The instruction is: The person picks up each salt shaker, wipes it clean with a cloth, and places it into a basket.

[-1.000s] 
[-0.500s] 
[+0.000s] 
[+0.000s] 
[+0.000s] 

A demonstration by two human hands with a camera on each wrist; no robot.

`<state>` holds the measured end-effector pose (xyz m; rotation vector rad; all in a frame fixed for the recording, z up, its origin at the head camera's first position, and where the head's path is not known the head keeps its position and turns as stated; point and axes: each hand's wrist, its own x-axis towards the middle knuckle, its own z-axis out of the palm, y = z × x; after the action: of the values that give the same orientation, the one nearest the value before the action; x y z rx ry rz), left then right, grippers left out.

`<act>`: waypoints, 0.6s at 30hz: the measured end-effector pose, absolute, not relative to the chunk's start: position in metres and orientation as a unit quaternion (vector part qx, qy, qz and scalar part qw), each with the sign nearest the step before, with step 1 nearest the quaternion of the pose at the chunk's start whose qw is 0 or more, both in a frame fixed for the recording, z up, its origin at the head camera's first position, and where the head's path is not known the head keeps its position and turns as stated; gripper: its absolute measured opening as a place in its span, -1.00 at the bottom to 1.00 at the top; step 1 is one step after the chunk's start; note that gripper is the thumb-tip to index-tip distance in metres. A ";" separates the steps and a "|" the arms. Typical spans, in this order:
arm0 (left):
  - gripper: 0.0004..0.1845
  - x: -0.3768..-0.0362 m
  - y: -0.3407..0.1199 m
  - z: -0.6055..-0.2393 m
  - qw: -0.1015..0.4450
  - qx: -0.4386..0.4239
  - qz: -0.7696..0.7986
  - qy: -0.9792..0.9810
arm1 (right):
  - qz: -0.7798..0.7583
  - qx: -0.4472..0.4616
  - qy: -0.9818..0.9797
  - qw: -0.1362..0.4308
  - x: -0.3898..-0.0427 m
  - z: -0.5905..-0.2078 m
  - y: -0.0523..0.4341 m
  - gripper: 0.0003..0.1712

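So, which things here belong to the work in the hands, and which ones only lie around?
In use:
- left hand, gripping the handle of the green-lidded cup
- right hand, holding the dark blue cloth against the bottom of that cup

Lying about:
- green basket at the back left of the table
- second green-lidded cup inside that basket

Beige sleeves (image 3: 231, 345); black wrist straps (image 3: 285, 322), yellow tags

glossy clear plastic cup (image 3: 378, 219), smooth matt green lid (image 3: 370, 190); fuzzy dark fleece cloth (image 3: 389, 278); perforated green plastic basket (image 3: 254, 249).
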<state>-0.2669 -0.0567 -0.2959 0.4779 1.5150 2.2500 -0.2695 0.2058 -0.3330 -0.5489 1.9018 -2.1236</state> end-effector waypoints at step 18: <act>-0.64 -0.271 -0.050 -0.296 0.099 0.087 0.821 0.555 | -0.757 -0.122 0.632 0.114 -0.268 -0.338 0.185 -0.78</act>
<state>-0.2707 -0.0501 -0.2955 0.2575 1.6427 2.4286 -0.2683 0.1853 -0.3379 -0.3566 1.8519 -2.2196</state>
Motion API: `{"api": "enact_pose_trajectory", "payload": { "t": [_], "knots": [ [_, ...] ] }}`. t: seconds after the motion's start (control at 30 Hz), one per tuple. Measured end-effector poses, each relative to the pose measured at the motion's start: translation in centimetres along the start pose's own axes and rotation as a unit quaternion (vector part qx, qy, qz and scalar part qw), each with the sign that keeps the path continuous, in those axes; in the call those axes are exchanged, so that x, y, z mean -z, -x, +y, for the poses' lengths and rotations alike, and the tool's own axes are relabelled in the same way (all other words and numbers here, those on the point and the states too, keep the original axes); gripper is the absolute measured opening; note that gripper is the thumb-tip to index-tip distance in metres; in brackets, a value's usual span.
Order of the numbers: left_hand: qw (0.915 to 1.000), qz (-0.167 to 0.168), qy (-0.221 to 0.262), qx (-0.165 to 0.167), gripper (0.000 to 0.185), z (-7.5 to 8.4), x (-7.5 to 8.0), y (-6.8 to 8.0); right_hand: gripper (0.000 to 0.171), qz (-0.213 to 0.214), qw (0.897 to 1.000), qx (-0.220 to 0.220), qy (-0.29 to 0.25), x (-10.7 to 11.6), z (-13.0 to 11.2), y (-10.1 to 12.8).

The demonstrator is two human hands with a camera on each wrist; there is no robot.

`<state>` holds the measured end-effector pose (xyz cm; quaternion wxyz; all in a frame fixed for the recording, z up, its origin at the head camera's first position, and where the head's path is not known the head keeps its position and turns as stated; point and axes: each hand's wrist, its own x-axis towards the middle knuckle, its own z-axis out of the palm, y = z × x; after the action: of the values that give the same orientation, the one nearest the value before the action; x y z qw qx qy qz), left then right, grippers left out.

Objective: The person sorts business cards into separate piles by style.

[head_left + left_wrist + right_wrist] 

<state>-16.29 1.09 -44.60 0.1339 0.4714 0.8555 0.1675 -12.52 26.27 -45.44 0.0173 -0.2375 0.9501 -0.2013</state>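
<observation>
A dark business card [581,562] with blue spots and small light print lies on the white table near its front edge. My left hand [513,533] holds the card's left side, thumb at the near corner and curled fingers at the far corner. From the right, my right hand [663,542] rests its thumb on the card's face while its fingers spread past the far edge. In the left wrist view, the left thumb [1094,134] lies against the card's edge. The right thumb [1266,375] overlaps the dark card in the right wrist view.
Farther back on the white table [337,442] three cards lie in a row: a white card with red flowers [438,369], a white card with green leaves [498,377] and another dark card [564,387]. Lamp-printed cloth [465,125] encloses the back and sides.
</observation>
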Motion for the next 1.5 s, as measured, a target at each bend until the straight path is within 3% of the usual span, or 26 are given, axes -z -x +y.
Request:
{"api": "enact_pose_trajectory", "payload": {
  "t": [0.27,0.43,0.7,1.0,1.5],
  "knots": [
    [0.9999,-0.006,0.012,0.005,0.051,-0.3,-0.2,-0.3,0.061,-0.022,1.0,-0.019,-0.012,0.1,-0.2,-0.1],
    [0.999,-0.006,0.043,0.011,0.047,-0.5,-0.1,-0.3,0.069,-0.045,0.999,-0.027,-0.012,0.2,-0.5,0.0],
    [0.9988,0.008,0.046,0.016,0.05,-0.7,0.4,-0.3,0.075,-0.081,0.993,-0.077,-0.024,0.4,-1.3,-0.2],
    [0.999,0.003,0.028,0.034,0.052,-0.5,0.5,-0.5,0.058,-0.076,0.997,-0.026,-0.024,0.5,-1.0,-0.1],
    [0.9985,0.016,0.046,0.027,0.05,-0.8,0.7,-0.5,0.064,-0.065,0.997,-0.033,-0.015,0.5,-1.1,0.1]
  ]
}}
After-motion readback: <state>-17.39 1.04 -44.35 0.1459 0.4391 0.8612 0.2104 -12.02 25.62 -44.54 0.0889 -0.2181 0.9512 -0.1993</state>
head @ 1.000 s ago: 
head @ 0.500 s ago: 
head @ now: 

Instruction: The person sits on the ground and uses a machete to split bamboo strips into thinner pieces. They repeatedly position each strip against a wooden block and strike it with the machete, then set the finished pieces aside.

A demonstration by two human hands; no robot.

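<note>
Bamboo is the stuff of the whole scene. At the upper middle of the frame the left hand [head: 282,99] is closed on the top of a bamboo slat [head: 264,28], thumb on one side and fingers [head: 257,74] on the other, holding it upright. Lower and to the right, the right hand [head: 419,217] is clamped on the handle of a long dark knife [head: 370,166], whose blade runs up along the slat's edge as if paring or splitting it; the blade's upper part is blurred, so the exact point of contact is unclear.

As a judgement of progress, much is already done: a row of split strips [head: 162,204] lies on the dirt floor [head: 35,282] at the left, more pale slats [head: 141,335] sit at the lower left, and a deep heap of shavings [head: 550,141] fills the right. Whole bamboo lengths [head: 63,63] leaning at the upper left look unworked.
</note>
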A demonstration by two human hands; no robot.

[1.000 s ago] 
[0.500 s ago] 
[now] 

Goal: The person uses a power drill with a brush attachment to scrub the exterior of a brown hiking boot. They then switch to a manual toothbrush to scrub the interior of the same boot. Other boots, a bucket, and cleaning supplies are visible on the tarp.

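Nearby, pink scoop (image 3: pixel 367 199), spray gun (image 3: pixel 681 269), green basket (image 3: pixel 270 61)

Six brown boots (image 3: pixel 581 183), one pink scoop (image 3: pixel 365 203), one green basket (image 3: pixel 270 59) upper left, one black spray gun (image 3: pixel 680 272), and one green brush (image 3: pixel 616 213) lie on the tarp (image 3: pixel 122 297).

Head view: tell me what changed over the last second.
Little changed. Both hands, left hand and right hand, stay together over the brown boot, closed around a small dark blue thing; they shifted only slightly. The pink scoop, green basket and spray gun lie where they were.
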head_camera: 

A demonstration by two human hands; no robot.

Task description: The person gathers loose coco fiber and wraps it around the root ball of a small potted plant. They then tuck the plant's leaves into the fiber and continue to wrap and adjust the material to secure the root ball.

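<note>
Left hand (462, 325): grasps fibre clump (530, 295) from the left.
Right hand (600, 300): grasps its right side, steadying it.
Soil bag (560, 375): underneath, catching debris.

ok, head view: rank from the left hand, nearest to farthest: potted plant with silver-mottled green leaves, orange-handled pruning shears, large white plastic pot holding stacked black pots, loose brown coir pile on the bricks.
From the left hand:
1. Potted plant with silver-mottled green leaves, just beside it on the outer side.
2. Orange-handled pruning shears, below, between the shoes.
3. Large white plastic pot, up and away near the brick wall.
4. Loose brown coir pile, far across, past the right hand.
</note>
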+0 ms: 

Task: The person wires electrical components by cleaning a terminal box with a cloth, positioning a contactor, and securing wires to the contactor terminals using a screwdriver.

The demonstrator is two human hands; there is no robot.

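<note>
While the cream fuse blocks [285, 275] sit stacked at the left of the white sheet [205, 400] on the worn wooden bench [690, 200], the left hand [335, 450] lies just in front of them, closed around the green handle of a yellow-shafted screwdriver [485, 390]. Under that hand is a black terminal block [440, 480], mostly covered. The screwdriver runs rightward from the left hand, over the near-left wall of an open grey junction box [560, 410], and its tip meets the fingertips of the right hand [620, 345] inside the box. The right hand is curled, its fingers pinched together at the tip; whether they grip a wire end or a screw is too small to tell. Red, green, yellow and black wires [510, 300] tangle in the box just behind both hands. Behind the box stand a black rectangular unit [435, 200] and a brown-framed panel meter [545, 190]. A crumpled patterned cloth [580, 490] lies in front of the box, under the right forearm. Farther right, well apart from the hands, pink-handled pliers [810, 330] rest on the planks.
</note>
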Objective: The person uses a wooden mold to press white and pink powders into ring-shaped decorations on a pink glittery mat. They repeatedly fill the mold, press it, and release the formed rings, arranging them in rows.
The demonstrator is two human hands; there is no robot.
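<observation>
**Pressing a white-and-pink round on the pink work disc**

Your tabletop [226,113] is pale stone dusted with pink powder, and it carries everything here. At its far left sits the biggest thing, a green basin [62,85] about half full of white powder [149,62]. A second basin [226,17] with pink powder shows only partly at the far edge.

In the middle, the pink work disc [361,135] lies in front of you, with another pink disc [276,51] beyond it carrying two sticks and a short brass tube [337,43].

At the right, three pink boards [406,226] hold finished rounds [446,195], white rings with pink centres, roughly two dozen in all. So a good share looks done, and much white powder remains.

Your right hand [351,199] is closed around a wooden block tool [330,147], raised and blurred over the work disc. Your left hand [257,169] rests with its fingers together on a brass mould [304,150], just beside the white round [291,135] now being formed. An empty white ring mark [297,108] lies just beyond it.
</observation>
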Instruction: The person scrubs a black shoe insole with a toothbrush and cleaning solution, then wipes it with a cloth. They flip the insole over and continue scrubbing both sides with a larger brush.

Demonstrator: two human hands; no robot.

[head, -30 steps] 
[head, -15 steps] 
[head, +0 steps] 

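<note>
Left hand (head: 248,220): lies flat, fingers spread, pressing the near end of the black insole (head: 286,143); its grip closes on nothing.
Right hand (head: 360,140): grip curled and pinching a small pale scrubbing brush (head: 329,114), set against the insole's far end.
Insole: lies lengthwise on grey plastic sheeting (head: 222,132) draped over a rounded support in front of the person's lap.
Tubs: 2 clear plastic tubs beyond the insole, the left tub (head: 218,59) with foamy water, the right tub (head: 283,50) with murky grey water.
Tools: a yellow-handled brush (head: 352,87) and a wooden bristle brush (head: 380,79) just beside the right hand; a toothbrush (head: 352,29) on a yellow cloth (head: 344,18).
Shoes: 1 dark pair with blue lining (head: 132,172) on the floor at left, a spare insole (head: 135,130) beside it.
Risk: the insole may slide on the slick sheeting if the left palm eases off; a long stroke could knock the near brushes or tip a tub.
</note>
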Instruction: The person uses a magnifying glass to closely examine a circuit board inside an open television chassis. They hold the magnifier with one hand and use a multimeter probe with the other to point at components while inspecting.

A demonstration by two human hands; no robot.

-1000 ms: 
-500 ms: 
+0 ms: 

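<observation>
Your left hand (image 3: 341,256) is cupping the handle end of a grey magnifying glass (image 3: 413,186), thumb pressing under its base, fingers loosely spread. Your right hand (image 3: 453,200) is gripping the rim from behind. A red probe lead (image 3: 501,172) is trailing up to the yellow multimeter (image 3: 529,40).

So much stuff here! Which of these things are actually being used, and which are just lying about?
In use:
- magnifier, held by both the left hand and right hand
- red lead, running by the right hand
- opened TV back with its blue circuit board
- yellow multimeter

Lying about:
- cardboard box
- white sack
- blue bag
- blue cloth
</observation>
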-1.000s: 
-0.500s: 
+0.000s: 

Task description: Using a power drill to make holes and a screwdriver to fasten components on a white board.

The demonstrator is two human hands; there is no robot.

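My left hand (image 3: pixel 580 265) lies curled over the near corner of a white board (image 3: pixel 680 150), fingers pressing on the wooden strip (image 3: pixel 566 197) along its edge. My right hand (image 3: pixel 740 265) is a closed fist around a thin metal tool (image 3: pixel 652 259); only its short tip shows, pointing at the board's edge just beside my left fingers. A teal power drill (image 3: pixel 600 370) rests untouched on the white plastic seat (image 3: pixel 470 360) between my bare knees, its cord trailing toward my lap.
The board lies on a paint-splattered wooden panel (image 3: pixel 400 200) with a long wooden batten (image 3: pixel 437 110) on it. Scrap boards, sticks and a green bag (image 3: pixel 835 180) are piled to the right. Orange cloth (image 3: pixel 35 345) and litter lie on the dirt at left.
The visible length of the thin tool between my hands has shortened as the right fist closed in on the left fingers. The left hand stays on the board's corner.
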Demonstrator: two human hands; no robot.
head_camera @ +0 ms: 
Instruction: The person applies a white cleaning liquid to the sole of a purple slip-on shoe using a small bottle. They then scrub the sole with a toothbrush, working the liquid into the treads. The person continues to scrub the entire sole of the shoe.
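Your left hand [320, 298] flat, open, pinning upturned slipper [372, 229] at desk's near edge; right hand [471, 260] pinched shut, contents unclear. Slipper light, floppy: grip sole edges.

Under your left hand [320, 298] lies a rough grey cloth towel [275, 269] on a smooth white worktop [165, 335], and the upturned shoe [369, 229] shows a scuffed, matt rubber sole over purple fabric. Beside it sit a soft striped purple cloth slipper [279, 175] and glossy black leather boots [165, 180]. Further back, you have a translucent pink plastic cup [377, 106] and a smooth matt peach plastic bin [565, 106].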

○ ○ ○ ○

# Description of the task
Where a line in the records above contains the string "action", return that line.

# Exercise solution
`<state>` holds the measured end-effector pose (xyz m; rotation vector rad; all in a frame fixed for the recording, z up, its origin at the head camera's first position, and where the head's path is not known the head keeps its position and turns as stated; point and axes: each hand's wrist, its own x-axis towards the middle knuckle, its own z-axis out of the palm, y = z × x; after the action: of the values that give the same orientation, the one nearest the value before the action; x y z rx ry rz), left then right, grippers left out.
`<state>` holds the measured end-effector pose (xyz cm; quaternion wxyz; all in a frame fixed for the recording, z up, its origin at the head camera's first position, and where the head's path is not known the head keeps its position and turns as stated; point and axes: each hand's wrist, its own x-axis towards the middle knuckle, its own z-axis out of the palm, y = z × x; after the action: of the values that give the same orientation, the one nearest the value before the action; x y z qw qx qy qz), left then right, grippers left out.

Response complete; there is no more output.